Spring is in full swing and that’s about the time strawberries show up more frequently on my shopping list. Iced Strawberry Bread is great to bake ahead and serve it up for a quick breakfast with a nice iced coffee. This time of year it’s warming up so we gravitate to iced over hot coffee.
Breakfast being an important meal of the day it’s great to be able to make it ahead. Some ideas for easy breakfast can be this iced strawberry bread and even irish cream iced rum bundt cake. Hence, apples and oranges make a great breakfast on the go that doesn’t mean it’s what you would like eat every single day.
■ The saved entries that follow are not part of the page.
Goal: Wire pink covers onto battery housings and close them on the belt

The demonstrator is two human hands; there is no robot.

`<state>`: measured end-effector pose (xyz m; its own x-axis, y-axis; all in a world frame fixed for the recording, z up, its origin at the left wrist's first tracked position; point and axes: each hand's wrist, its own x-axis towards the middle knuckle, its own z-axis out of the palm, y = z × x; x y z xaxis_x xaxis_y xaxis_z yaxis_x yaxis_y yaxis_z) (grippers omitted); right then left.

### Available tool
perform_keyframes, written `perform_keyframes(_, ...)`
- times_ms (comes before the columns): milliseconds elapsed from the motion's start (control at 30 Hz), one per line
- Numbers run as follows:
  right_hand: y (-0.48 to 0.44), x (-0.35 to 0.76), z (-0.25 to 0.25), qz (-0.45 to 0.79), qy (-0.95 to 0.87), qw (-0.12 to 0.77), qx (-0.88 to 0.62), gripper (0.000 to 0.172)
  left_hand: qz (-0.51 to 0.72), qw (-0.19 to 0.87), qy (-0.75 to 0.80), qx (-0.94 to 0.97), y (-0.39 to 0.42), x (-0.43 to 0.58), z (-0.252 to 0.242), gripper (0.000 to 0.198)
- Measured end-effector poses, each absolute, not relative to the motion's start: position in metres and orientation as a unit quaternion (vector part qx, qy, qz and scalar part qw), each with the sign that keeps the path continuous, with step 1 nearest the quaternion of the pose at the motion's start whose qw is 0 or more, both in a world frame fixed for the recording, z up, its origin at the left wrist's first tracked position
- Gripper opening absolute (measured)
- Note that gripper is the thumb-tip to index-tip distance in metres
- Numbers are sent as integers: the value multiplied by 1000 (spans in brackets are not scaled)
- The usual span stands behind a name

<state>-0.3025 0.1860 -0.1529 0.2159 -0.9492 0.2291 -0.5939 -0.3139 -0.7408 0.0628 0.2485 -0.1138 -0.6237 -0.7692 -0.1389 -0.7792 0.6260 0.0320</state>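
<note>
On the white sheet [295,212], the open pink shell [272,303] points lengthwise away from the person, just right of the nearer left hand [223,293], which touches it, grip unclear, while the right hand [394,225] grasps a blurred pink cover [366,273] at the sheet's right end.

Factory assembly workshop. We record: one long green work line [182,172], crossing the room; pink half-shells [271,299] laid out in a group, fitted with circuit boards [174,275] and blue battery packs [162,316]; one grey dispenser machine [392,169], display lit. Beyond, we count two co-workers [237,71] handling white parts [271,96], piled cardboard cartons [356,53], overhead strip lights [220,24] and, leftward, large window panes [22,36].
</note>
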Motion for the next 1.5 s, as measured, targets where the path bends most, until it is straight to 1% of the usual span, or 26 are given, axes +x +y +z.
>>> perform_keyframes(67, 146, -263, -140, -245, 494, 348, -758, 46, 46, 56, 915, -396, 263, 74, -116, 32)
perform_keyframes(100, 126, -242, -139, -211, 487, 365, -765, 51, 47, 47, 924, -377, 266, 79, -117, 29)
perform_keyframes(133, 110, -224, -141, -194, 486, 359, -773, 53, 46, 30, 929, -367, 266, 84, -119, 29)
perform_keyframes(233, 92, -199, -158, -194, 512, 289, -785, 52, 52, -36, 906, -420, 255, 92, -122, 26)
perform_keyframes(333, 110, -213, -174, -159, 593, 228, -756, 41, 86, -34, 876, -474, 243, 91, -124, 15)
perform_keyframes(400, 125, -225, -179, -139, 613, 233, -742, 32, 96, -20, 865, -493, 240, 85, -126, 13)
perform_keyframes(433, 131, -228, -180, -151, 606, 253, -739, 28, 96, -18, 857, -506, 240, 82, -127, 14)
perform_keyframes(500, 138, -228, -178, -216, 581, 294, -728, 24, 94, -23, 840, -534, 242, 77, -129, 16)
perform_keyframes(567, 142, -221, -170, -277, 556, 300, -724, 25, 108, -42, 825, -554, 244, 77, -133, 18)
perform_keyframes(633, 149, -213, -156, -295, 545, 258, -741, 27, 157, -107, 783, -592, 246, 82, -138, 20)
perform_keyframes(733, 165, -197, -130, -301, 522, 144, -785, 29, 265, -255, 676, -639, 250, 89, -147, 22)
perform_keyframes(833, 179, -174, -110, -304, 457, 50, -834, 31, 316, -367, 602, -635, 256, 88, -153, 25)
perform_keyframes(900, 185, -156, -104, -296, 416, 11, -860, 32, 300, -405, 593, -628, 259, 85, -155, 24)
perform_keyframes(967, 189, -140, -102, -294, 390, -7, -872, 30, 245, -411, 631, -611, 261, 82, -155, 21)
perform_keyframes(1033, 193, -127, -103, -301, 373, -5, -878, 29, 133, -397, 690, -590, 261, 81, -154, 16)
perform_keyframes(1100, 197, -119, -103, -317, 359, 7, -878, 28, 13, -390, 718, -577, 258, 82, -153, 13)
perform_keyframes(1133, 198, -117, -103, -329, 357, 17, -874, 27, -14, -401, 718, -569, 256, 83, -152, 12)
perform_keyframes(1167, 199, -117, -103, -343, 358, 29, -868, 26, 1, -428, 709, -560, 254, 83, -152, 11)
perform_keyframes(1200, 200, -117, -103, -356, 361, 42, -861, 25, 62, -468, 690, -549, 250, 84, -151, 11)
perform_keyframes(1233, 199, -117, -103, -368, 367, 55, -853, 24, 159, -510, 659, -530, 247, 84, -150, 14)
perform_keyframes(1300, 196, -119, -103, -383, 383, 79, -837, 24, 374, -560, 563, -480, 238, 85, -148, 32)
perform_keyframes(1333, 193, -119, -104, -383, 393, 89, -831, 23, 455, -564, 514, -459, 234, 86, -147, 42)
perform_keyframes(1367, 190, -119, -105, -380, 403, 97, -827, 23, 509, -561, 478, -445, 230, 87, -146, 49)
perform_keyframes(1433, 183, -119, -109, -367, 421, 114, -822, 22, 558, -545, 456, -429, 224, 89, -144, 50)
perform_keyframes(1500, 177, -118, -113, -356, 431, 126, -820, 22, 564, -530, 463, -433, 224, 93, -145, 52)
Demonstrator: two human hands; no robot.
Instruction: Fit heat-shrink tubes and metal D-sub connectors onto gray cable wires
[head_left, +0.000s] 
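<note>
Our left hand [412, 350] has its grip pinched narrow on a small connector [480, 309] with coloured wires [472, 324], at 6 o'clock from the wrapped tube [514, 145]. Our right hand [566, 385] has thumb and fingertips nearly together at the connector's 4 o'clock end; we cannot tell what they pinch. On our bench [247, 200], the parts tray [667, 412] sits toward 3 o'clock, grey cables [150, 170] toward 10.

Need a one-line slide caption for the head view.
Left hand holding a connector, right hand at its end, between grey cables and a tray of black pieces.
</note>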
That’s why quick breads, bundt cakes, and muffins are an excellent, easy choice to simple breakfasts. Most of the items in this recipe are pantry ingredients that are usually kept on hand. These nifty custom jars were made with my cricut machine to keep everything super organized.
This allows for no bags spilled over in the pantry or losing needed ingredients. Now, if I could just find a few mini scoops that would be fabulous. The jar are from Ikea which work great for this idea. We will be picking up more soon for counter items.
Easy quick bread recipes are great for holidays also. Making up a bread then wrapping it with some nice parchment paper and baking twine is a sweet custom gift to a family. Allowing them to share a slice of bread with coffee or hot chocolate with there family adds great memories.
Why Sour Cream:
Iced Strawberry Bread is made with sour cream which creates a great flavor and moisture to the bread. It’s crumbly and best to be serve with a fork on a plate rather than a slice of bread you would hold. The icing soaks in and adds the perfect sweetness to the bread. This is also how I make the banana bread because well sour cream is a secret treasure in bread.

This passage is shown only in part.